Baju tokko, diawal kemunculannya hanya menggunakan warna tertentu, melalui proses pewarnaan warna alam. Seperti Warna Kuning Gading dari Tanaman Kunyit (Bugis : Ongnyi, Latin : Curcuma domestica ) dan Temulawak ( Bugis : Temmu, Latin: Curcuma xanthorrhiza), Jingga dari Bua Gore’[5], Merah darah dari Akar Pohon Mengkudu (Bugis ; Lase’ Tedong Senngi, Latin : Morinda citrifolia)  dan daun pohon Jati (Bugis ; Jati, Latin : Tectona grandis), warna biru dari tanaman Indigofera (Bugis :Oca-oca pakkampi, Latin : Genus Indigofera). Selain itu masih adalagi warna hitam, lebih tepatnya warna abu-abu, bukan warna hitam seperti yang ada saat ini. Warna ini diperoleh dari arang hasil pembakaran antara jerami padi (Bugis : Darame Ase, Latin : Oryza sativa), mayang kelapa (Bugis :Majang Kaluku, Latin : Cocos nucifera L) dan tempurung bakal buah lontar (Bugis : Bua Taa, Latin :Borassus flabellifer ). Agar tidak luntur, baju tokko yang telah diwarnai selanjutnya direndam dengan air Jeruk Nipis (Bugis : Lemo Kopasa, Latin : Citrus Aurantifolia Swingle). Sementara warna Ungu dari Tanaman daun kemummuu[6]. Penerapan warna  baju tokko  tersebut  dalam  kehidupan sehari-hari memiliki aturan seperti ;
  • Anak dibawah 10 tahun memakai Waju Tokko yang disebut Waju Pella-Pella, berwarna Kuning Gading. Disebut waju pella-pella (kupu-kupu), adalah sebagai pengambaran terhadap dunia anak kecil yang perlu keriangan. Warna kuning gading adalah analogi agar sang anak cepat matang dalam menghadapi tantangan hidup. Berasal dari kata maridi (kuning gading), yang jika ditulis dalam aksara lontara Bugis, bisa juga dibaca menjadi Mariddi, yang berarti matang.

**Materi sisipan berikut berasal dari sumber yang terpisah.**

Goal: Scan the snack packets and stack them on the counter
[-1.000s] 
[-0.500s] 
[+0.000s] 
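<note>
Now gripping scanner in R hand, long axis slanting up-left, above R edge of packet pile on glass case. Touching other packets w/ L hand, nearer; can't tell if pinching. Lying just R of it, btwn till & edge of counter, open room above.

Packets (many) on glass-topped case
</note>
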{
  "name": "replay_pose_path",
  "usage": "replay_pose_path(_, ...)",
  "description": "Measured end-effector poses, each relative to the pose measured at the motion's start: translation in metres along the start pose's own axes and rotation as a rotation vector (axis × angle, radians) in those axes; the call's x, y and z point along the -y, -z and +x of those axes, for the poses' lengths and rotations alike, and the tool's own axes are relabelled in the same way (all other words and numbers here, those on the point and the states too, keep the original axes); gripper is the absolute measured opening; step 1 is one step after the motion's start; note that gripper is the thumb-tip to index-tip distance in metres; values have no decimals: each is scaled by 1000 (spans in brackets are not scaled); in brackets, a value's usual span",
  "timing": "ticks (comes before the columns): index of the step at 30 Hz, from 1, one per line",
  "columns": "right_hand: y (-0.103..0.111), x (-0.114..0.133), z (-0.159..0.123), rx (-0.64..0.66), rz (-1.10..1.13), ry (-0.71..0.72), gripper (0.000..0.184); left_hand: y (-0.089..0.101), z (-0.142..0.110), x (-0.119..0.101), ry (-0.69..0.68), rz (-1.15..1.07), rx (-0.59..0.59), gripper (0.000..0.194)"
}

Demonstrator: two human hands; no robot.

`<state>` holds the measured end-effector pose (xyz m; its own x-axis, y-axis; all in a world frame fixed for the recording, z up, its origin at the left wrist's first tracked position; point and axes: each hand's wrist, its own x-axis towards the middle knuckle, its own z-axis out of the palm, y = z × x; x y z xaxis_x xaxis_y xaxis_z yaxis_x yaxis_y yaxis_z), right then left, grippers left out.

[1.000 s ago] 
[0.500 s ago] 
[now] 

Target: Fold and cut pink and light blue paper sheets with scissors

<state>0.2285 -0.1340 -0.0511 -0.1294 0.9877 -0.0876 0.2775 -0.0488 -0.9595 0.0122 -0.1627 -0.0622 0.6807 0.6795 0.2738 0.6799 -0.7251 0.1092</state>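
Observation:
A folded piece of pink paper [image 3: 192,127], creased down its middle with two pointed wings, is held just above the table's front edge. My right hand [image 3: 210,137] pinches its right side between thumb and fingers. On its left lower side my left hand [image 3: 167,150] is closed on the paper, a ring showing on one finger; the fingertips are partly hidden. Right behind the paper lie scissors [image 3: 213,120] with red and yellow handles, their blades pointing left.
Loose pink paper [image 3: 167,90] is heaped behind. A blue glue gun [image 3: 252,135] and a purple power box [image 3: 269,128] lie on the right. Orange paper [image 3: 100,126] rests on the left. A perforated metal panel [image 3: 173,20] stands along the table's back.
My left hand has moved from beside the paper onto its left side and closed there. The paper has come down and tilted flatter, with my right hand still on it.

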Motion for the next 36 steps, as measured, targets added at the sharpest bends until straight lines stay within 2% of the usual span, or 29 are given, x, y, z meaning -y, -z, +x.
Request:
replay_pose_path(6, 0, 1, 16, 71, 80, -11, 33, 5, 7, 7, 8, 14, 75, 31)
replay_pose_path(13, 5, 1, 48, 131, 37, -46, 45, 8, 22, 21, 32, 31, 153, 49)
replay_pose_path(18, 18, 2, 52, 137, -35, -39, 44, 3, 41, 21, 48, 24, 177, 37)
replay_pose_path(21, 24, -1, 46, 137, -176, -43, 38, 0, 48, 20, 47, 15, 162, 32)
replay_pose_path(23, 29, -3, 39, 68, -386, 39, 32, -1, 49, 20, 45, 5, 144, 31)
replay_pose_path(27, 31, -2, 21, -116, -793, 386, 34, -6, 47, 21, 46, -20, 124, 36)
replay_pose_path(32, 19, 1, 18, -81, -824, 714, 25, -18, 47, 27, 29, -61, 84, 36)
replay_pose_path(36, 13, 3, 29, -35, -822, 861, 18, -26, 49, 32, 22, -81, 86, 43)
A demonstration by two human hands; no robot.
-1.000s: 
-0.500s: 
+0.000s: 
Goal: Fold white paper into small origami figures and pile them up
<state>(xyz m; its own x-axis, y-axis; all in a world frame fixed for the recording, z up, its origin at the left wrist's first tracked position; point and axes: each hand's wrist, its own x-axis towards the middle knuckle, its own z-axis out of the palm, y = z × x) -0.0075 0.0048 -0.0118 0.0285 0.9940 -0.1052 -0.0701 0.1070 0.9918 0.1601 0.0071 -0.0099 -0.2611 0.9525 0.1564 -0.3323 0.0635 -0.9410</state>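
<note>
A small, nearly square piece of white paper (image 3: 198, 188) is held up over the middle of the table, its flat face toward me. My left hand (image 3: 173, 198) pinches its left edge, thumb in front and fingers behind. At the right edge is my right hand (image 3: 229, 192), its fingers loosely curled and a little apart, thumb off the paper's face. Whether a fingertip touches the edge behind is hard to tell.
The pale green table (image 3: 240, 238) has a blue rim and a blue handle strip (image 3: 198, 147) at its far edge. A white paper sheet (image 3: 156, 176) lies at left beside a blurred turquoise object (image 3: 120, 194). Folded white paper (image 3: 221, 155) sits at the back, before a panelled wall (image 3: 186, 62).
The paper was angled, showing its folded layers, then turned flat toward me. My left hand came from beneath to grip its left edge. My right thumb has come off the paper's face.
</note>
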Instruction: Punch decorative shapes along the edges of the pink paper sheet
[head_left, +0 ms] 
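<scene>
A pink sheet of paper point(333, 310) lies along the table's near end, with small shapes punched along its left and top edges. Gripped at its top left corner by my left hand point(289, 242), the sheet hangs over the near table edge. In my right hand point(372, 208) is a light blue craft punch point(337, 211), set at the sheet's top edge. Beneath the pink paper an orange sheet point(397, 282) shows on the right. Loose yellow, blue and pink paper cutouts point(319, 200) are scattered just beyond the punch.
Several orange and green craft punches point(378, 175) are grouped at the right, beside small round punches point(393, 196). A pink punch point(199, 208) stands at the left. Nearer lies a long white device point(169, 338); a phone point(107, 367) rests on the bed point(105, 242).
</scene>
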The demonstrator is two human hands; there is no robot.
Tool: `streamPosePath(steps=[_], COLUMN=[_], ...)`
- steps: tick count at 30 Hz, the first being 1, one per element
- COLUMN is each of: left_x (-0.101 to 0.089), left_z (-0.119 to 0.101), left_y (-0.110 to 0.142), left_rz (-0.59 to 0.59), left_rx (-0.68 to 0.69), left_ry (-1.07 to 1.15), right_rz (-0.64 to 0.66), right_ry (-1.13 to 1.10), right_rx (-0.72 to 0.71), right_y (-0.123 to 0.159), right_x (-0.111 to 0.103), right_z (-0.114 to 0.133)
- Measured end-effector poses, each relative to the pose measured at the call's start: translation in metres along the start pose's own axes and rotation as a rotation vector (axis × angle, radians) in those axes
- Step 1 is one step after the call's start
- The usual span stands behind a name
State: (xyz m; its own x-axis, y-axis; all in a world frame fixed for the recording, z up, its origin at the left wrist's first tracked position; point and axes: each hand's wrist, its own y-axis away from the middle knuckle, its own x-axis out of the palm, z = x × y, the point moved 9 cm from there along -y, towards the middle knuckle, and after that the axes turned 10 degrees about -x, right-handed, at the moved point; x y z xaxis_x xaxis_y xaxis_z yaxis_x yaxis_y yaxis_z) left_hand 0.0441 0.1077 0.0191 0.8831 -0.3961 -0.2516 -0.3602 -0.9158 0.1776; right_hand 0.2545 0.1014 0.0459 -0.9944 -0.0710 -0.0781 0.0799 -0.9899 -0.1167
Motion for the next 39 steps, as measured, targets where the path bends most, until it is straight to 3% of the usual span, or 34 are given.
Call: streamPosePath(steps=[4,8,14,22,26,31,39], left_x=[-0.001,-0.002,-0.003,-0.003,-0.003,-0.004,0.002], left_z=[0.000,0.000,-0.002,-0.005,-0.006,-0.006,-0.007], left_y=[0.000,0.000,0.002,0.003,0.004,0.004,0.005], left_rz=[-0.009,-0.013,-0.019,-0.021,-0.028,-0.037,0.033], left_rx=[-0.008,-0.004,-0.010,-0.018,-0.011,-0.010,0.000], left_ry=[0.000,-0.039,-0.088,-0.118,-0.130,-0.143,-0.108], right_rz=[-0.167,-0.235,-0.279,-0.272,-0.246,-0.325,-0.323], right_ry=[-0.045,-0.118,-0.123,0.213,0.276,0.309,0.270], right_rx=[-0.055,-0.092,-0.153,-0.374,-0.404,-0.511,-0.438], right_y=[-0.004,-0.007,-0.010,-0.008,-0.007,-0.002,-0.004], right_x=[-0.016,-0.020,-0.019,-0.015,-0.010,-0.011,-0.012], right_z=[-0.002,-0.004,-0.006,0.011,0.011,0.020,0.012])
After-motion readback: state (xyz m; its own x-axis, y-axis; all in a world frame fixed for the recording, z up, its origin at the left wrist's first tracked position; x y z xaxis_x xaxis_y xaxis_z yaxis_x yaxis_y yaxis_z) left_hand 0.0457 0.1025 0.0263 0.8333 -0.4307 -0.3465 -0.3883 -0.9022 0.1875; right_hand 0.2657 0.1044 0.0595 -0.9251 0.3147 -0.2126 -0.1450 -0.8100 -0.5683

  • Umur 10 s/d 14 tahun memakai Waju Tokko, berwarna jingga atau merah muda. Pemilihan warna Jingga dan merah muda dipilih karena warna ini adalah warna yang dianggap paling mendekati pada warna merah darah atau merah tua, warna yang dipakai oleh mereka yang sudah menikah. Selain itu, warna merah muda yang dalam bahasa Bugis disebut Bakko, adalah representasi dari kata Bakkaa, yang berarti setengah matang.
  • Umur 14 s/d 17 tahun, masih memakai Waju Tokko berwarna jingga atau merah muda, tapi dibuat berlapis bersusun dua, hal ini dikarenakan sang gadis sudah mulai tumbuh payudaranya. Juga dipakai oleh mereka yang sudah menikah tapi belum memiliki anak.

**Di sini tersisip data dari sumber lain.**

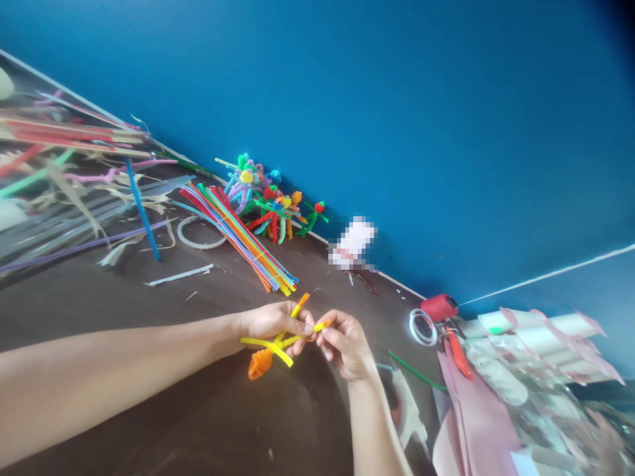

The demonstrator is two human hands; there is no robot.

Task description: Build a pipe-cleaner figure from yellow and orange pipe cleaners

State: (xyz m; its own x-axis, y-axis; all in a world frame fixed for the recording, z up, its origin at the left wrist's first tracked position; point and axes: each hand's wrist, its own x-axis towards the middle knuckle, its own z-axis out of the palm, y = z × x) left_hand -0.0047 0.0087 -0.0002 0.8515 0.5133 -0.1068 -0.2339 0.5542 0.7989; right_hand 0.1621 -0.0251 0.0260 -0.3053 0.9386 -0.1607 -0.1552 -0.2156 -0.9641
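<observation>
Your left hand (pixel 274 322) and right hand (pixel 346 345) are each pinched closed on an orange-and-yellow pipe-cleaner figure (pixel 280 342), held between them above the dark brown tabletop (pixel 149 317). Beyond lie a bundle of straight multicoloured pipe cleaners (pixel 238 238) and a heap of twisted pipe-cleaner figures (pixel 262 198).

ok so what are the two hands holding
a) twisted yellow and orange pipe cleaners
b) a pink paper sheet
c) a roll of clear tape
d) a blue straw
a, the left hand and the right hand both grip the twisted yellow and orange pipe cleaners, and an orange coil hangs below the left hand.
</observation>
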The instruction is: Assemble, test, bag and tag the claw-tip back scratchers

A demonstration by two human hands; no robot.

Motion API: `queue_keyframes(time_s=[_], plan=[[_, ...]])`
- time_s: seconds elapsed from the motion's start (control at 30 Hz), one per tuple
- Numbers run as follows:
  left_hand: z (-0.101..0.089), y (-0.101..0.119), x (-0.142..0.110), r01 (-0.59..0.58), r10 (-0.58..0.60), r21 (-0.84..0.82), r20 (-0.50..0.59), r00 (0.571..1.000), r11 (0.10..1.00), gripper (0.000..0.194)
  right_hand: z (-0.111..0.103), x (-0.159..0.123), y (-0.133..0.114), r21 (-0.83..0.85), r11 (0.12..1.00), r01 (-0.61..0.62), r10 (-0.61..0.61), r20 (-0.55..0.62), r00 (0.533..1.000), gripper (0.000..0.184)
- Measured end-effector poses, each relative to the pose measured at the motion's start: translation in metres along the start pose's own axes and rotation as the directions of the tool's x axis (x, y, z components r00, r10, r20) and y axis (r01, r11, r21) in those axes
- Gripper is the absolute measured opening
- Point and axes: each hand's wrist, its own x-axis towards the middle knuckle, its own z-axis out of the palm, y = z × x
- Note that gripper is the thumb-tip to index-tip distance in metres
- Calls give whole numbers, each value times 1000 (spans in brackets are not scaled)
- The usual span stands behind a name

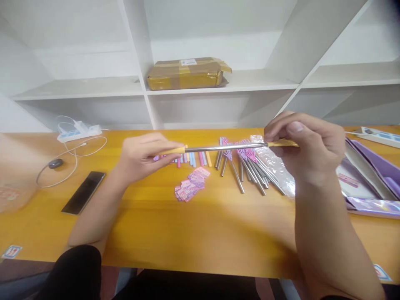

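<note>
A back scratcher (pixel 218 148) with a metal rod is stretched level above the table between my two hands. My left hand (pixel 146 156) pinches its yellow handle sleeve at one end. At the other end, my right hand (pixel 308 143) grips the yellow head, mostly covered by the fingers. Behind and below the rod lies a pile of metal back scratchers (pixel 254 171) with pink and purple hand-shaped heads. Several coloured sleeves (pixel 192 158) in pink, blue, purple and yellow lie in a row, partly hidden by my left hand. Small pink printed cards (pixel 190 185) are spread in front of them.
A clear plastic bag (pixel 283 179) lies beside the pile, and an open purple box (pixel 371 202) stands at the right. A phone (pixel 83 192), a cable and a power strip (pixel 79 132) are at the left. A taped parcel (pixel 187 75) sits on the white shelf.
</note>
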Motion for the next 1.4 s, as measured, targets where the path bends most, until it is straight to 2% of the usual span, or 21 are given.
queue_keyframes(time_s=[0.13, 0.23, 0.37, 0.43, 0.57, 0.7, 0.9, 1.03, 1.1, 1.17, 1.2, 1.27, 1.3, 1.4], plan=[[1, 0, 2, -49, 55, 66, -94, 994, 997, 15, 10, -6, 3, -14, 1000, -15, 15, 27, 1000, 25], [3, 1, 1, -87, 94, 53, -147, 985, 995, 15, 11, -8, 8, -16, 999, -46, 47, 60, 997, 23], [9, 7, -2, -39, 42, 16, -230, 972, 999, 30, 16, -12, 12, -43, 999, -7, 11, 98, 995, 24], [15, 14, -3, -25, 21, -17, -212, 977, 1000, 34, 24, -15, 12, -87, 995, 39, -28, 123, 992, 25], [29, 26, -1, -52, 34, -83, -202, 979, 995, 23, 45, -24, 11, -193, 976, 103, -72, 157, 985, 30], [38, 33, -1, -43, 16, -132, -203, 979, 990, 20, 63, -32, 10, -186, 967, 173, -136, 196, 971, 29], [39, 39, -7, 23, -49, -116, -233, 971, 993, 26, 78, -44, 16, -131, 974, 187, -158, 207, 966, 23], [32, 37, -4, 5, -36, -131, -234, 972, 991, 26, 80, -46, 12, -125, 963, 238, -206, 227, 952, 18], [23, 30, 0, 10, -30, -125, -165, 986, 992, 24, 79, -44, 9, -142, 956, 258, -216, 256, 942, 14], [13, 21, 2, 32, -32, -76, 3, 999, 997, 21, 77, -40, 6, -180, 948, 264, -208, 281, 937, 11], [9, 17, 2, 40, -36, -34, 108, 994, 999, 26, 75, -38, 5, -202, 943, 264, -199, 293, 935, 11], [2, 10, 1, 18, -34, 60, 292, 956, 998, 39, 70, -32, 7, -248, 932, 265, -178, 326, 929, 15], [1, 9, 0, -6, -29, 99, 352, 935, 995, 38, 67, -30, 9, -272, 923, 272, -168, 351, 921, 19], [6, 10, -4, -92, 12, 158, 444, 896, 983, 28, 62, -25, 16, -300, 906, 299, -151, 432, 889, 24]])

  • Umur 17 s/d 25 tahun, Warna merah darah, berlapis dan bersusun. Dipakai oleh perempuan yang sudah menikah dan memiliki anak, berasal dari filosofi, bahwa sang perempuan tadi dianggap sudah mengeluarkan darah dari rahimnya yang berwarna merah tua/merah darah.
  • Umur 25 s/d 40 tahun, memakai Waju Tokko warna hitam.

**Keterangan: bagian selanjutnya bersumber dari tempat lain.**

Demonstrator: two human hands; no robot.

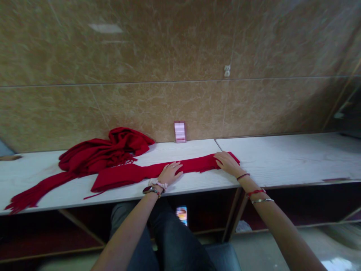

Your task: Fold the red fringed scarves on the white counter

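Observation:
A red scarf (121, 177), folded into a long narrow strip, lies along the white tabletop (262, 158). Flat on the middle of the strip rests my left hand (170, 173), its fingers stretched out. My right hand (227, 162) lies over the strip near its right end, fingers extended and touching the cloth. Left of the strip and behind it is a crumpled heap of red fabric (98, 152), with a fringed end trailing toward the table's front left edge.
A small card (180, 131) with blurred content stands against the brown marbled wall (169, 56). Dark open shelves (287, 207) run beneath the tabletop. A phone-like bright rectangle (182, 215) shows below the front edge, beside my legs (169, 237). A small white fixture (227, 70) is on the wall.

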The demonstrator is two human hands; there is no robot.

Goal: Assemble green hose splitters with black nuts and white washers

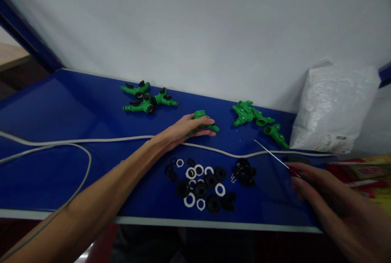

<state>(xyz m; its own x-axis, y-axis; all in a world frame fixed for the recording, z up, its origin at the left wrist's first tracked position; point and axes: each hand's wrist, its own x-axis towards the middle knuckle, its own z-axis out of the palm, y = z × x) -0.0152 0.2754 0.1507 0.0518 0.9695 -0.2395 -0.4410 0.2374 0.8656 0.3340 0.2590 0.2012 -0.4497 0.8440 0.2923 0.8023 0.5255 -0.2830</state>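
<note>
My left hand point(186, 129) reaches across the blue table point(61, 108) and closes its fingers on a green plastic hose fitting point(202, 121) lying near the middle. My right hand point(332, 206), at the lower right, grips a screwdriver point(273, 156) with a thin metal shaft that points up and left. A pile of black and white rings and caps point(201, 185) lies between the two hands near the front edge. A small heap of black parts with screws point(243, 171) sits just right of it.
Assembled green fittings with black knobs point(146, 99) lie at the back left. Bare green fittings point(258, 120) lie at the back right. A grey cable point(91, 140) crosses the table. A white plastic bag point(332, 108) leans on the wall; coloured boxes point(363, 173) are at right.
</note>
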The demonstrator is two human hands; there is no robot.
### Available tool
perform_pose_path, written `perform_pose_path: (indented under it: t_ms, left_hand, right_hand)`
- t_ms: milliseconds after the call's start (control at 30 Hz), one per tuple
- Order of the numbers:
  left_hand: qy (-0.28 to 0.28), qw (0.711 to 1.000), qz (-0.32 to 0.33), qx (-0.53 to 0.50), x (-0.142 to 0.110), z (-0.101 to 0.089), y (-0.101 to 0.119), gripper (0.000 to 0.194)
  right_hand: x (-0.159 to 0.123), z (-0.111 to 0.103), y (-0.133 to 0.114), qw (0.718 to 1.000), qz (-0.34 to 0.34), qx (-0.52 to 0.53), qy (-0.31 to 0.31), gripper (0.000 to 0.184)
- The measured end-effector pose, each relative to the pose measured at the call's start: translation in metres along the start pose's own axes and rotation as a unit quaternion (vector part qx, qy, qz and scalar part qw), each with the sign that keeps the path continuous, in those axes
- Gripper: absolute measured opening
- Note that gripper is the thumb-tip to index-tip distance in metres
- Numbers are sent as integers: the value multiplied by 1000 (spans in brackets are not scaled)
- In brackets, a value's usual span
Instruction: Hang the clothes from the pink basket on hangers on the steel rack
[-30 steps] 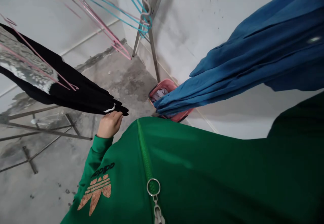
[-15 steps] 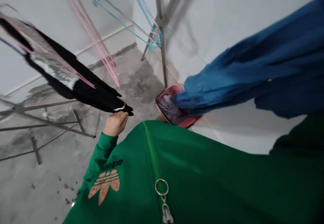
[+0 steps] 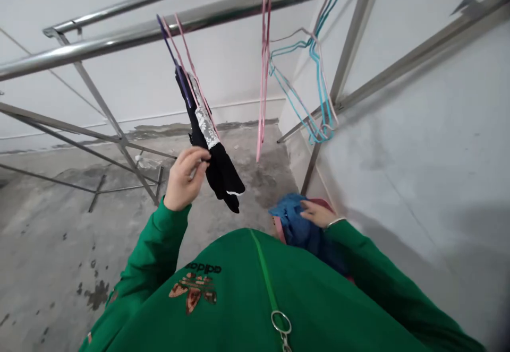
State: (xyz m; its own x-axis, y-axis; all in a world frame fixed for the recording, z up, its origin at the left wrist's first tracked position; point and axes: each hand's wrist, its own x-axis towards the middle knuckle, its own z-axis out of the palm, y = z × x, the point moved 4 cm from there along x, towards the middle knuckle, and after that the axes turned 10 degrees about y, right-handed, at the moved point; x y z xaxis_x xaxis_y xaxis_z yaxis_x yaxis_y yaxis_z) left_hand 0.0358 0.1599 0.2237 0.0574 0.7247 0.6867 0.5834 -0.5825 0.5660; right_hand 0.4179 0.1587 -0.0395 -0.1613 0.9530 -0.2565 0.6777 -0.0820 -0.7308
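Observation:
A black garment with white lace trim (image 3: 221, 174) hangs from a thin purple and pink hanger (image 3: 184, 73) on a steel rail. My left hand (image 3: 185, 178) is raised beside it, fingers curled against its left side, and whether they grip it cannot be seen. Low at the right, a bunched blue cloth (image 3: 297, 224) lies in a pink basket (image 3: 322, 202). My right hand (image 3: 316, 214) is closed over the cloth at the basket's far side. My green sleeves and jacket front hide most of the basket.
Steel drying-rack rails (image 3: 199, 18) cross overhead, with a pink hanger (image 3: 263, 70) and a bunch of turquoise hangers (image 3: 319, 86) on them. Angled rack legs stand on the stained concrete floor (image 3: 51, 246). A grey-white wall (image 3: 418, 145) runs along the right.
My view has swung up to the rails. The black garment now hangs steeply from its hanger, no longer slanting. The blue cloth has gone from the air at the right into the basket.

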Motion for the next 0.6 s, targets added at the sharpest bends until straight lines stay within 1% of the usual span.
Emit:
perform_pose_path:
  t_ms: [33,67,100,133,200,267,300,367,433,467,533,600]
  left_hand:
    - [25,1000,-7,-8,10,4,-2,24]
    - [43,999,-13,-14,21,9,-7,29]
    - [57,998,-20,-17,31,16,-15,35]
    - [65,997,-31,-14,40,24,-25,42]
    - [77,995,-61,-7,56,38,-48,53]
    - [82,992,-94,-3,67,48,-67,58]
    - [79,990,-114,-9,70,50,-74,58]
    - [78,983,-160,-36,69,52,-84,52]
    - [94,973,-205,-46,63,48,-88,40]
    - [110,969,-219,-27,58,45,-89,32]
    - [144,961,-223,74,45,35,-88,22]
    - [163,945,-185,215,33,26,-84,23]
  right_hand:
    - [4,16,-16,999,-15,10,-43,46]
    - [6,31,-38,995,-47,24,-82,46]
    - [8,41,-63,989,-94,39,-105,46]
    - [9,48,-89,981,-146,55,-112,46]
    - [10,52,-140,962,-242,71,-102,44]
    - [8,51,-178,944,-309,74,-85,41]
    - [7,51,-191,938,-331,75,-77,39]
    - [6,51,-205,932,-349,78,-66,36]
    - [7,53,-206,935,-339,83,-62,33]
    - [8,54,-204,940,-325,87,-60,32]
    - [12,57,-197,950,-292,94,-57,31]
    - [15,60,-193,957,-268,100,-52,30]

Seperti diutarakan diatas, adanya perbedaan dalam starata ke-bangsawan-an menjadikan adanya aturan pemakaian baju tokko tersebut. Maka dikenallah Wari (sistem protokoler kerajaan) dan Adeq(adat istiadat) yang mengatur cara penggunaan dan baju tokko tadi. Dalam hal warna masih ada aturan lain, yakni :
  • Baju Tokko berwarna putih digunakan oleh para inang/pengasuh raja atau para dukun atau bissu. Para bissu memiliki titisan darah berwarna putih, inilah yang mengantarkan mereka mampu menjadi penghubung Botting Langi (khayangan), peretiwi (dunia nyata), dan ale kawa (dunia roh). Mereka dipercaya tidak memiliki alat kelamin, sehingga terlepas dari kepentingan syahwat. Dalam kepercayaan Bugis tradisional, Air susu ibu kandung sang putra Mahkota (permaisuri) dianggap aib untuk dikeluarkan. Air susu yang keluar dari tubuh sang ibu tidaklah berbeda dengan darah yang keluar bersama ari-ari yang keluar saat melahirkan. Untuk memenuhi asupan bagi sang bayi (putra mahkota), maka dipilihlah seseorang untuk menjadi indo pasusu (inang) bagi sang putra mahkota. Indo pasusu yang diangkat biasanya tidak memiliki pertalian darah dengan sang putra mahkota. Sehingga air susunya dianggap suci, sesungguhnya seorang indo pasusu memiliki posisi yang sangat terhormat dalam starata sosial Bugis. Berbeda dengan anggapan orang bugis saat ini yang menganggap seorang indo pasusu tidak lebih dari seorang ata (budak).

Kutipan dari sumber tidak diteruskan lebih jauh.